This explosive documentary is a marathon of allegations and evidence about Russian sports doping


Dir. Bryan Fogel. US, 2017, 110 minutes

Russia will host the FIFA World Cup next year, and will continue participating in the Olympics, despite explosive evidence in the new documentary Icarus which reinforces allegations that doping of athletes is a policy approved at the highest level in Moscow. Icarus feels like a marathon of accusations at almost two hours, and the doc could have crossover potential in reaching a worldwide sports audience, provided that the film isn’t scooped by any new Russian sports scandal. The publicity might even pull its colorful protagonist, a former Russian anti-doping official turned whistle-blower, out of the US witness protection program.   

This film is proof that, with the right protagonist, a documentary seems to tell its own story.

Roundabout is an understatement for the way that the first-time filmmaker and amateur cyclist Bryan Fogel tells his story. Fogel first decides to conduct an experiment to investigate how doping might help his performance, and enlists Grigory Rodchenkov, the anti-doping specialist, who advises the director on what drugs to take and on how to avoid being detected. This involves sending his urine to Rodchenkov’s Moscow lab. Soon it emerges that the lab and Russian officials like Rodchenko were colluding to substitute “clean” urine for Russian athletes, avoiding any positive identification of performance enhancing substances.

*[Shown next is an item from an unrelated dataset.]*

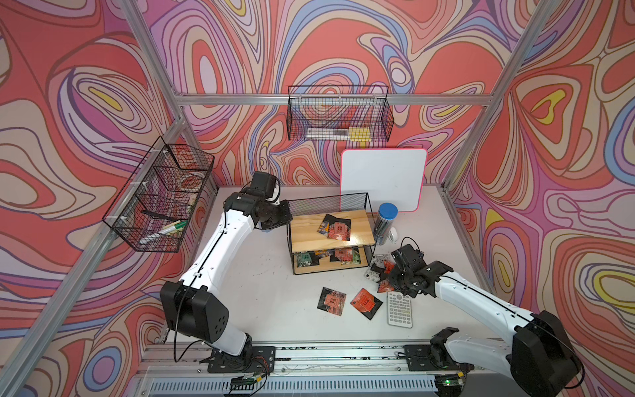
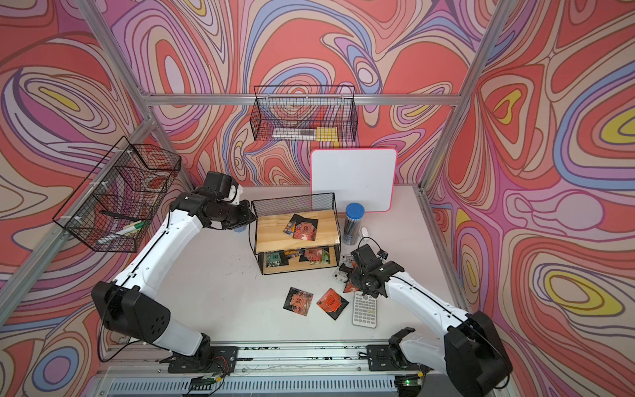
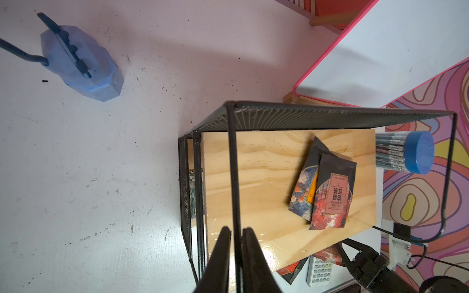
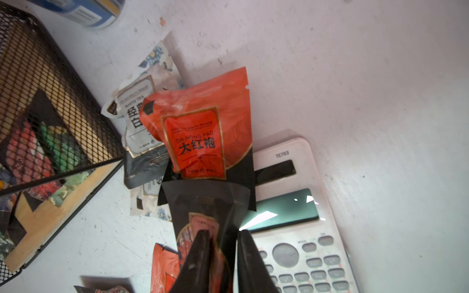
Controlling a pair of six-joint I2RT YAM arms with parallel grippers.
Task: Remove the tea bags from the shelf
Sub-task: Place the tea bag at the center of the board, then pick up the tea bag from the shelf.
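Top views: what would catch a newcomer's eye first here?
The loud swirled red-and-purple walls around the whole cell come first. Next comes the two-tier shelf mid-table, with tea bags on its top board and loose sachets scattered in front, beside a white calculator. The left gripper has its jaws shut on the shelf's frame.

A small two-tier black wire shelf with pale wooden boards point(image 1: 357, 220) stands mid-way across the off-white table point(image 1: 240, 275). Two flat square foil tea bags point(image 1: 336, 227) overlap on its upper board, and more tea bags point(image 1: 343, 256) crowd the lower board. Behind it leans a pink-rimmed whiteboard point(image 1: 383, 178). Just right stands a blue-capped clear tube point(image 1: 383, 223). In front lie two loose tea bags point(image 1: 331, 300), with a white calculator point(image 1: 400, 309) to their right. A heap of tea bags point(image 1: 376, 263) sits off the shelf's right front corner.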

And many inside and outside Russia seem to have known.

In All the President’s Men, the mantra was “follow the money.” In Icarus, it’s follow the urine.

Much of this information has been discovered and revealed by reporters, especially a German TV team who found Rodchenkov. Yet Icarus is unique for having Rodchenkov as its dubious star — in person, on camera, a clever rogue with an accent out of central casting and a shameless charm. It’s never clear whether he’s a Mephistopheles or another victim, probably both.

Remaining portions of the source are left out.